CA Lobby Activity Background – we enjoy turning over rocks…we find poisonous snakes, scorpions, all kinds of vermin and lobbyists.
Our current fascination is with lobbyists, lobbying firms, trade associations, and consultants that are contracted by businesses to seeking to exert influence over elections, activity by California Legislature, activities bystate-level agencies in California the regulate and tax the legal cannabis industry [BCC, CDPH-MCSB, CFDA-CalCannabis, and CDTFA.]. [We will address the municipal and city level in a separate article.]
The California Fair Political Practices Commission [“FPPC”] has voiced concerns over the unregistered and unreported lobby activity on numerous occasions. We intend to dig into the publicly available information for the activity that impacts the California cannabis industry and shares what we find. In addition, we have put together a repository of tools for anyone that would like to investigate for themselves which can be found here. We believe that we need to provide some background information before we dive into the documents
The Political Reform Act requires individuals, businesses and other organizations that make or receive payments to influence state governmental decisions – such as advocating for or against legislative bills and state agency regulations – to register as lobbyists and submit periodic reports of their lobbying activity. The Act does not regulate individuals or other entities that lobby the federal government, or city, county or other local government agencies. Let’s begin with some basic definitions that will dive deeper into as we proceed.

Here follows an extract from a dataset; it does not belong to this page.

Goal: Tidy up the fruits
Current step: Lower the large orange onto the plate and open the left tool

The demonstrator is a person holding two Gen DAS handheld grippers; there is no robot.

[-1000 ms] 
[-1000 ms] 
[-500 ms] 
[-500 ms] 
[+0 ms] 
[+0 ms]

“A lobbyist is an individual who is compensated to communicate directly with any state, legislative or agency official to influence legislative or administrative action on behalf of his or her employer or client. An individual who receives reimbursement only for reasonable travel expenses is not a lobbyist.
A lobbying firm is a business that is compensated to communicate directly with any state, legislative or agency official to influence legislative or administrative action on behalf of a client.
A lobbyist employer is an individual, business or other organization that employs a lobbyist or hires a lobbying firm.
A lobbying coalition is a group of 10 or more individuals, businesses or other organizations that pool their funds for the purpose of hiring a lobbyist or lobbying firm.
A $5,000 filer is an individual or entity that does not make payments to a lobbyist or a lobbying firm, but still spends $5,000 or more in a calendar quarter to influence legislative or administrative action, such as placing an advertisement or sending a mailing urging others to contact their legislators concerning pending legislation.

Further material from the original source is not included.